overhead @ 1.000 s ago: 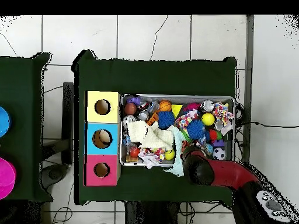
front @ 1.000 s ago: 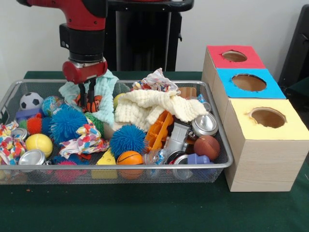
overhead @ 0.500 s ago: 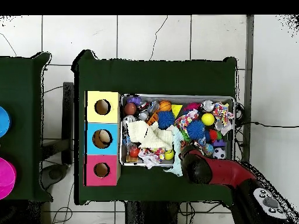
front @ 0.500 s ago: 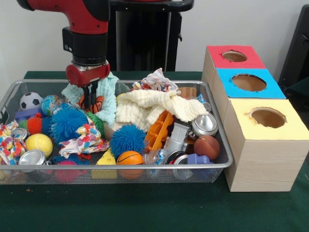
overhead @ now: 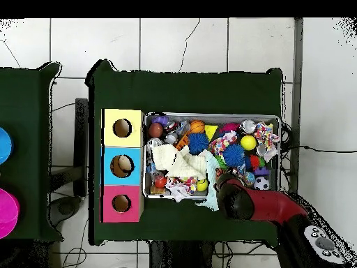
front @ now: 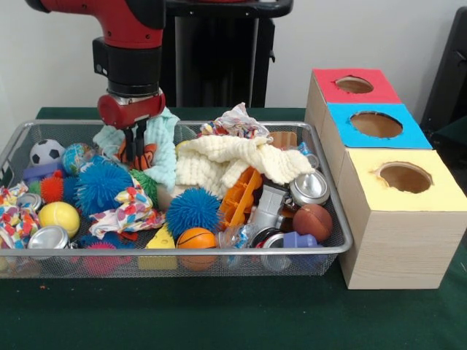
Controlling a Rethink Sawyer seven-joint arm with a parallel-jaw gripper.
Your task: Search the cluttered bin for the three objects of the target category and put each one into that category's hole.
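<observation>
A wire mesh bin holds several mixed things: balls, cans, cloths and plastic toys. My gripper hangs over the bin's far left part, fingers close together, pinching a light teal cloth with an orange print. That cloth drapes around the fingers. In the overhead view the red arm covers the gripper, and the teal cloth shows at the bin's near rim. To the right stands a wooden box with a red hole, a blue hole and a yellow hole.
A cream knitted cloth lies mid-bin. Around it sit blue spiky balls, a small basketball, a yellow ball, a soccer ball, silver cans, an orange toy and a patterned cloth.
The gripper has risen a little and stays closed on the teal cloth, which has bunched up higher around it. Nothing else in the bin moved.
</observation>
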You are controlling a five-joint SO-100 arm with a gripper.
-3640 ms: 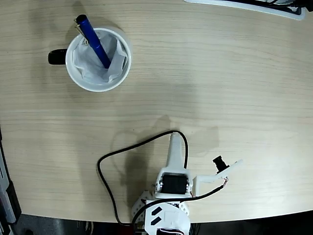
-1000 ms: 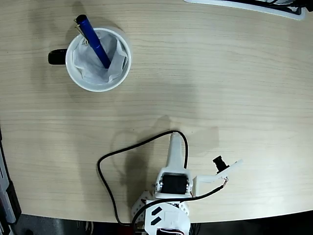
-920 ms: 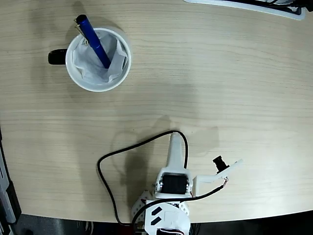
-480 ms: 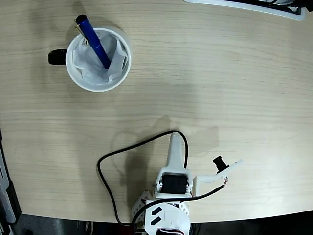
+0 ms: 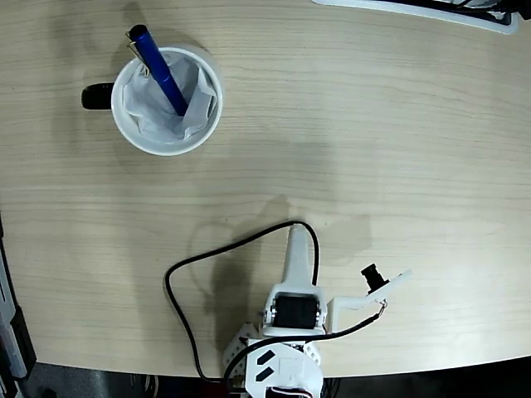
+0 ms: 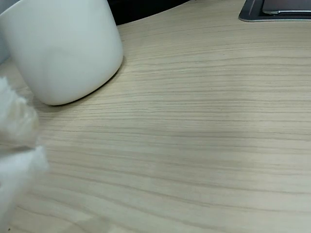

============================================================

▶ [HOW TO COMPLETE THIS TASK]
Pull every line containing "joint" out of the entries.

▶ [TASK ANSWER]
Controlling a Rethink Sawyer seven-joint arm with a parallel-jaw gripper.
You are controlling a five-joint SO-100 arm with a gripper.

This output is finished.